AVAILABLE RECORDS:
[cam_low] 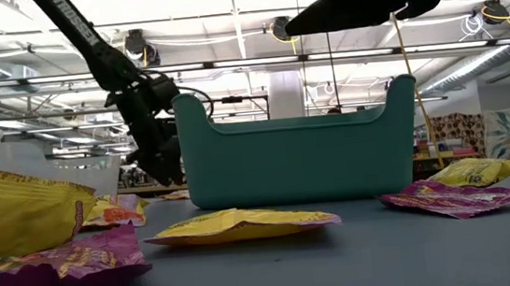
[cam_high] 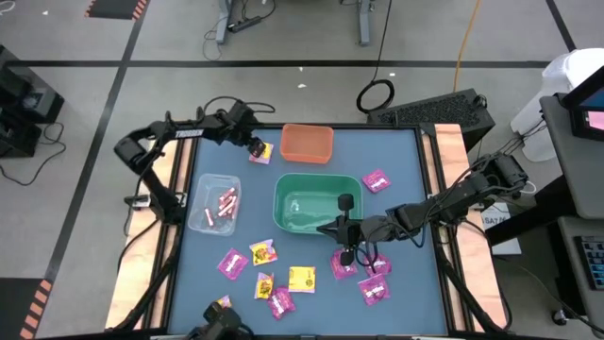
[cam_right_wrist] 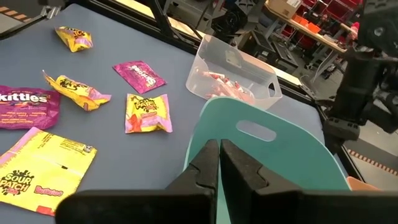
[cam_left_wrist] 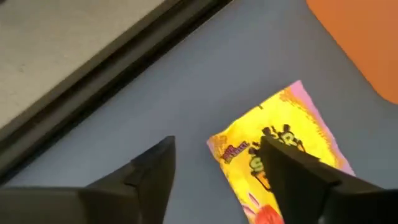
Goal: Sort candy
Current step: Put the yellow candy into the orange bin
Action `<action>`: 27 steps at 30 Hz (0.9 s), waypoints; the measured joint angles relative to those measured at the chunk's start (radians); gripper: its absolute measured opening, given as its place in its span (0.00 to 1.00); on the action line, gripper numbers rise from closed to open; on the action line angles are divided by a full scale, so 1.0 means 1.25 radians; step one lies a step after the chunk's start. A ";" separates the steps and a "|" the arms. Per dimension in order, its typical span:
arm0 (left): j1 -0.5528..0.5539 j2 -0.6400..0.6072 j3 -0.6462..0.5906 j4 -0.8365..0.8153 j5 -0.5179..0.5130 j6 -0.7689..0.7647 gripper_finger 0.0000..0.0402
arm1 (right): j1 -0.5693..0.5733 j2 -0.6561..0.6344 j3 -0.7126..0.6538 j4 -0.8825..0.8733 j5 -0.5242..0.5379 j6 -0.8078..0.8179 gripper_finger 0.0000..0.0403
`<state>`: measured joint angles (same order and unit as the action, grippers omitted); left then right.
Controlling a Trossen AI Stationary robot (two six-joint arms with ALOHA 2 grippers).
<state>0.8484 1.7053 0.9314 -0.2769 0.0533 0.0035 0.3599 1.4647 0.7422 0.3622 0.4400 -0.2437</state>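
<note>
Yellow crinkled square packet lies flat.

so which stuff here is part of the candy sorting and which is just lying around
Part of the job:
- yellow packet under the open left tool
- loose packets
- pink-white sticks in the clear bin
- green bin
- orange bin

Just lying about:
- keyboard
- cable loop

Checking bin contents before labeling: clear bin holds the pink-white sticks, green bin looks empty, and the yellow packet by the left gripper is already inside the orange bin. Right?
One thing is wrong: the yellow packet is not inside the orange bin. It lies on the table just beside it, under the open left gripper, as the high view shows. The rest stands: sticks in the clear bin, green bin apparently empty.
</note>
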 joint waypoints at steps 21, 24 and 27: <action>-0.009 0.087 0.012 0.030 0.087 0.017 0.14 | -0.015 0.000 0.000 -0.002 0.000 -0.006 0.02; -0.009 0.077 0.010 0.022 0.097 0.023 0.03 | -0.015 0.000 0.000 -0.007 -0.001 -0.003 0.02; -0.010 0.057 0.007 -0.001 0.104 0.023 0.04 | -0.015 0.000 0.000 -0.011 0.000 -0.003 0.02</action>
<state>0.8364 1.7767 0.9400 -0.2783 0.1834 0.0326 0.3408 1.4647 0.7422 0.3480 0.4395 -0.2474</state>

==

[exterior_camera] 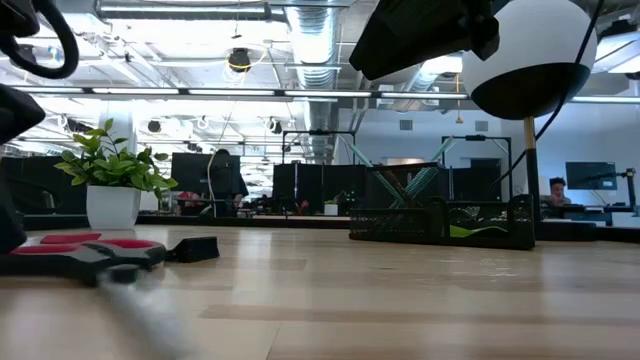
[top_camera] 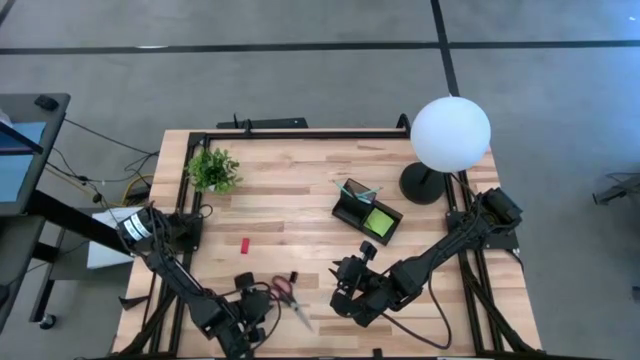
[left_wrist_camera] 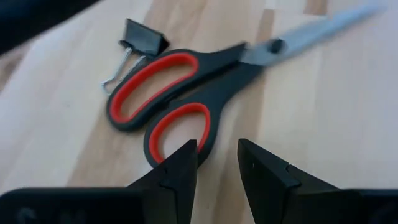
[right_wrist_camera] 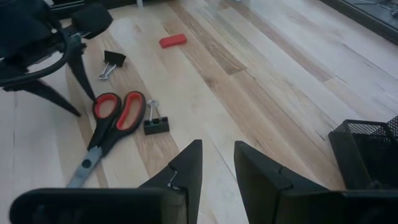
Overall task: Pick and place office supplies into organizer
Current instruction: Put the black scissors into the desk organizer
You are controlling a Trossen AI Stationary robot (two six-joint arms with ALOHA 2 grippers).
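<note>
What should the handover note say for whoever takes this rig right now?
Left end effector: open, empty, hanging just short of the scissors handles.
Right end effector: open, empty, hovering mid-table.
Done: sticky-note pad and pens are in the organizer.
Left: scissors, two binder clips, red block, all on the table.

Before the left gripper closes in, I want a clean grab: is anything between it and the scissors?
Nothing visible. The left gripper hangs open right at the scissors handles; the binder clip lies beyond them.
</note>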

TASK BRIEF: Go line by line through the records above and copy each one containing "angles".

TASK OUTPUT:
Action `<action>`: 27 steps at 30 Hz (0.9 s), waypoints; the measured joint angles relative to those measured at the chunk's start (radians); gripper: its absolute measured opening, given as its place in its span (0.00 to 1.00); on the action line, gripper numbers rise from closed to open; on the action line angles are divided by a full scale, so 1.0 means 1.25 radians; step one lies a step after the chunk's start. A ";" separates the steps and a "|" the arms. Per dimension in order, its typical span:
`<state>`: measured joint angles (same order and unit as the action, grippers omitted); left then right.

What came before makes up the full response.